Anche la Cina sta cercando di rafforzare i collegamenti con il continente europeo, tracciando una moderna Via della seta verde. Li Lifan (direttore del Centro studi di Shanghai per l’organizzazione e la cooperazione) analizza l’iniziativa Belt and Road: il progetto, attraverso massicci investimenti, punta a creare nuovi corridoi energetici via terra, capaci di aggirare le rotte controllate dagli Stati Uniti. Per costruire un ordine logistico alternativo a quello atlantico, Pechino sta puntando su elettrificazione e tecnologie verdi. La transizione energetica, accelerata dagli obiettivi climatici globali, offre l’opportunità di ribaltare i rapporti di forza ereditati dall’era del petrolio. La Cina si è preparata con largo anticipo, dotandosi di una rete di distribuzione tra le più avanzate al mondo, capace di spostare grandi quantità di energia rinnovabile dalle regioni periferiche ai poli industriali.
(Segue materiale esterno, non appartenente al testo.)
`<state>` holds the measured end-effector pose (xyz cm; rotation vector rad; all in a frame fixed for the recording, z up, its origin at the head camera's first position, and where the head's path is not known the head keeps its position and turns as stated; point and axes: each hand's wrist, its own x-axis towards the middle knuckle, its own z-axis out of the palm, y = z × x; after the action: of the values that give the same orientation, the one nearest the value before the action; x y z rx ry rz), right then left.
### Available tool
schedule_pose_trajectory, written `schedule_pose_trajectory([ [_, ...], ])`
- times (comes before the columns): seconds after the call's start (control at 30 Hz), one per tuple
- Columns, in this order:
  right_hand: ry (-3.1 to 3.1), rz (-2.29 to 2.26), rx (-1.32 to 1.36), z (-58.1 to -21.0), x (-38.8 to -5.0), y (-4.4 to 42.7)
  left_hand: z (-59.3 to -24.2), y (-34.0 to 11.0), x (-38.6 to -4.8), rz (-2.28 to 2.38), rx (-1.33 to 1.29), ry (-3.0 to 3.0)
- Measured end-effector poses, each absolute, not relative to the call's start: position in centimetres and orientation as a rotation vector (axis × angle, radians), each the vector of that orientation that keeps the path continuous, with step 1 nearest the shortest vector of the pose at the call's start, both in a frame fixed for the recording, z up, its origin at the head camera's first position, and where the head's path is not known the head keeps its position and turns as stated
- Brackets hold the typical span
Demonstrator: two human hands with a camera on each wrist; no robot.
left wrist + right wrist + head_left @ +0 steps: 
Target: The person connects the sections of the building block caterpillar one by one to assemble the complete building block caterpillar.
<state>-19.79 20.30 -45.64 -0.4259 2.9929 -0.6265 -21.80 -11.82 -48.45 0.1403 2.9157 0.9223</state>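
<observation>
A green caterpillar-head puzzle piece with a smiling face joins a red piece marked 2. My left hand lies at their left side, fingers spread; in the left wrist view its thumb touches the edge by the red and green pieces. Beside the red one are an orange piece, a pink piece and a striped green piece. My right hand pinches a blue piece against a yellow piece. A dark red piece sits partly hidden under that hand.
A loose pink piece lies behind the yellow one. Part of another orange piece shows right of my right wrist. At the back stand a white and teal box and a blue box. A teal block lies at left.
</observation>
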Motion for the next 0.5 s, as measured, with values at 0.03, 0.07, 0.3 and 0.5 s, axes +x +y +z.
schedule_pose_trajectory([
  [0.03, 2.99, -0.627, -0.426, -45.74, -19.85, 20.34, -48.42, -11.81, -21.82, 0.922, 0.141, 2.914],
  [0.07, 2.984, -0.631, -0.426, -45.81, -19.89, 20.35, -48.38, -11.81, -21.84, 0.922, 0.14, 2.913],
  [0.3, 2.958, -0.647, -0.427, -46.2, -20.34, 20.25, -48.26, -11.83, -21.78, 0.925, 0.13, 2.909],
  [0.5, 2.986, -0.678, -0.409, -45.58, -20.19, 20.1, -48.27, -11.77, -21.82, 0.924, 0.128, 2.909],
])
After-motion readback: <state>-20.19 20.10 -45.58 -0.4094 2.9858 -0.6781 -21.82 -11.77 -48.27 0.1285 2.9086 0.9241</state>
L’Europa, invece, resta stretta tra le due superpotenze in una posizione più delicata. La guerra in Ucraina ha messo in luce le vulnerabilità del suo sistema energetico, che partono dalle reti di distribuzione: il 40% ha oltre quarant’anni, e l’intero apparato è considerato obsoleto e poco interconnesso. Progettato per generare energia da combustibili fossili, oggi fatica ad adattarsi alle fonti rinnovabili. Il conflitto ha avuto anche qualche ricaduta positiva, spingendo a pianificare investimenti massicci: nel 2023, la Commissione europea ha avviato il Piano d’azione per le reti, stanziando 584 miliardi entro il 2030, in gran parte destinati a rinnovo e digitalizzazione.

Le reti del futuro, tra crisi climatica e boom dell’IA

La maggior parte delle infrastrutture energetiche, progettate per un clima simile a quello dei decenni passati, non è preparata ad affrontare gli eventi meteorologici estremi, sempre più frequenti a causa del cambiamento climatico. Le minacce non arrivano solo da precipitazioni torrenziali e ondate di calore: le mareggiate sempre più violente, dovute al riscaldamento degli oceani, danneggiano gli impianti costieri e sottomarini, mentre la crescente acidificazione delle acque accelera la corrosione di cavi e condotte. Nei prossimi decenni l’Europa dovrà affrontare un aumento dei danni legati al clima, osservano Margherita Bianchi e Alessio Sangiorgio, ricercatori dell’Istituto affari internazionali. Nonostante alcuni progressi – come la Strategia UE sull’adattamento climatico (2021) e la Direttiva sulla resilienza delle entità critiche (2023) – siamo ancora lontani da soluzioni adeguate, soprattutto a causa dello scarso coordinamento tra gli Stati membri.

A mettere sotto pressione il settore energetico c’è anche l’intelligenza artificiale, che pesa sempre di più sui consumi globali: i data center di tutto il mondo assorbono già più elettricità di paesi come Germania o Francia, e il loro fabbisogno potrebbe triplicare entro il 2030. Il problema riguarda anche la gestione della domanda, sempre più concentrata attorno ai data center, con picchi improvvisi che mettono sotto pressione le reti locali, progettate per flussi più stabili. Secondo gli analisti dell’Agenzia internazionale dell’energia Thomas Spencer e Siddarth Singh, agli occhi dei governi nazionali la capacità di calcolo sta assumendo un ruolo strategico crescente per la sicurezza e la competitività economica. Anche i paesi con obiettivi climatici ambiziosi stanno tornando ad affidarsi alle fonti fossili, mentre la crescente domanda di minerali critici per i chip avanzati rischia di alimentare nuove tensioni geopolitiche.

Dai contributi di questo numero di WE, firmati da esperti provenienti dal mondo accademico, industriale e istituzionale, emerge come la logistica dell’energia sia ormai centrale per capire come sta cambiando il mondo. Che si tratti di nuovi equilibri globali, transizione verde o innovazione tecnologica, sarà anche la qualità delle infrastrutture a stabilire chi guiderà il cambiamento e chi lo subirà.